To illustrate the use of the function we have two examples. The first example illustrates the different input parameters using a simple test dataset while the second example is a real world use of the function reading the PRIMAP-hist v2.2 dataset into PRIMAP2.

Long (tidy) csv file#

The function primap2.pm2io.read_long_csv_file_if() reads long format CSV files (also often called tidy CSV files), which are for example used by the FAOstat for agriculture emissions data. The input for the function is very similar to the input for primap2.pm2io.read_wide_csv_file_if() described previously, with the difference mainly that you have to specify the column where to find the data and time information.

To illustrate the use of the function, we have again an example. The example just reads in some example data to understand how the function works.

Treatment of string codes#

String codes like “IE”, “NA” etc. need to be mapped to numerical values. The codes have to be interpreted to select if they have to be mapped to 0 or NaN. For example “IE” stands for “included elsewhere” and thus it has to be mapped to 0 to show that emissions in this timeseries are 0 and not missing.

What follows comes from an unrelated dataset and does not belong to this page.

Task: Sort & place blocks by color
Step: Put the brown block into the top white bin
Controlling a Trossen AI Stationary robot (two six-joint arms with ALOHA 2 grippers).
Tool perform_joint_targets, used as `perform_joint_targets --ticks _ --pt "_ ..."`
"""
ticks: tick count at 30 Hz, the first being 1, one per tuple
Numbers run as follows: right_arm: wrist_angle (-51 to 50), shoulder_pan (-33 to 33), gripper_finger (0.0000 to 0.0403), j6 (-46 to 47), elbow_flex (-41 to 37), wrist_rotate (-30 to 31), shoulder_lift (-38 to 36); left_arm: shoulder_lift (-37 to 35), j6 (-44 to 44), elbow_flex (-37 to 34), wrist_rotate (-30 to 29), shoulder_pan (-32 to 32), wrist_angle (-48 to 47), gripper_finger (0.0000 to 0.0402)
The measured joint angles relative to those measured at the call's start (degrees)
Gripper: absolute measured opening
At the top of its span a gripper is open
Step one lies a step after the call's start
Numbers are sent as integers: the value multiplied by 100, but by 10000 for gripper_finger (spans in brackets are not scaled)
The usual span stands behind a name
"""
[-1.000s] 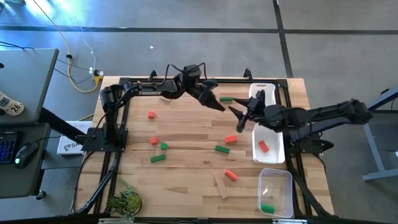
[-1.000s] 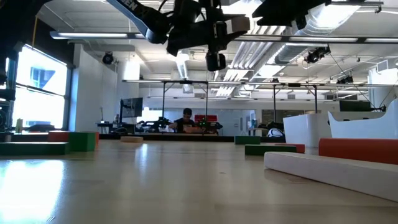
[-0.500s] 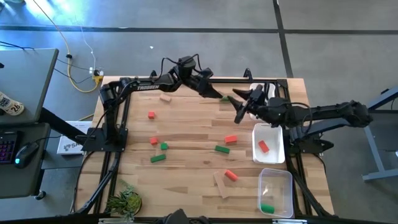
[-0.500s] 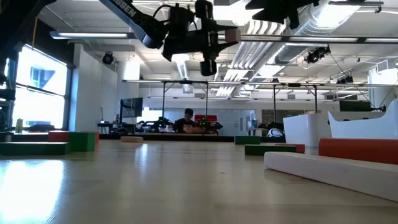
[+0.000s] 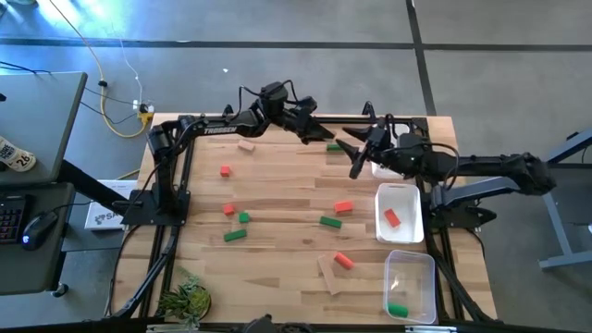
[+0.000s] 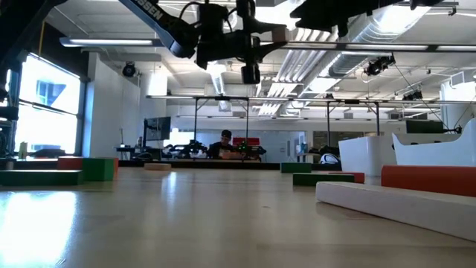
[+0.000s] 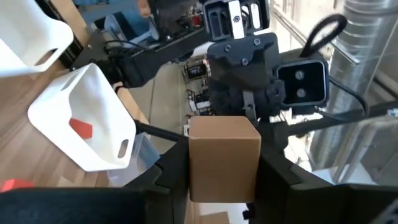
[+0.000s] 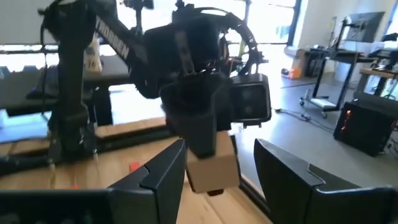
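Observation:
My left gripper [image 5: 324, 138] hangs over the table's far edge, shut on a plain tan cube [image 7: 224, 158]. My right gripper [image 5: 354, 159] faces it, open. Its fingers [image 8: 163, 175] stand on either side of that cube [image 8: 214, 169] without touching it. Other blocks lie flat on the table: red ones [image 5: 225, 170] [image 5: 343, 207] [image 5: 343, 261], green ones [image 5: 234, 235] [image 5: 330, 221] [image 5: 335, 147], a tan bar [image 5: 328, 275] and a tan piece [image 5: 246, 145]. One red block [image 5: 391, 217] lies in the white tray [image 5: 400, 239]. One green block [image 5: 397, 309] lies in the clear tray [image 5: 412, 264]. My left gripper pinches the tan cube between its two fingers [image 7: 169, 180], one on each of two opposite side faces [image 7: 196, 171]. It reaches in from the table's left. The cube is lifted clear of the table and sticks out past the fingertips.
A second white tray [image 5: 388, 137] sits at the far right corner, partly under my right arm. A small plant [image 5: 188, 298] stands at the near left corner. Black frame rails run along the left and far edges. Bare wood lies in the table's middle.
My left gripper has carried the tan cube up and toward the far edge. My right gripper has moved toward the far edge as well and now faces the cube, with its fingers on either side of it.

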Motion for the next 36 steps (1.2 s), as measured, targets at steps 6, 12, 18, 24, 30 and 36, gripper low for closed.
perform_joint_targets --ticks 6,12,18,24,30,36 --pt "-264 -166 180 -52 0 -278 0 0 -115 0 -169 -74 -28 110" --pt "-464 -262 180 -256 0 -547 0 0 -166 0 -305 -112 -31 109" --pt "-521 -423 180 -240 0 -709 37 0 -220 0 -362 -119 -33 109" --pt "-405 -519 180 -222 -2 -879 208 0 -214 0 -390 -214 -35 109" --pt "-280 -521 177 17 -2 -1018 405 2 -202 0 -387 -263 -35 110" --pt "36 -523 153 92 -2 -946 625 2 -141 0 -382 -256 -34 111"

As a default, we use easy rules combined with defined mappings for special cases. The rules are

  • If the code contains IE and/or NO it is mapped to 0

  • If the code contains NE and/or NA but neither IE nor NO, it is mapped to NaN.

The special cases are

_special_codes = {
    "C": np.nan,
    "nan": np.nan,
    "NaN": np.nan,
    "-": 0,
    "NE0": np.nan,
    "": np.nan,
}

NaN and nan will be detected as np.nan.

Users can define custom rules by assigning a dict in the format of _special_rules to the convert_str parameter.

Further formats#

In the future we will offer data reading functions for further formats. Information will be added here.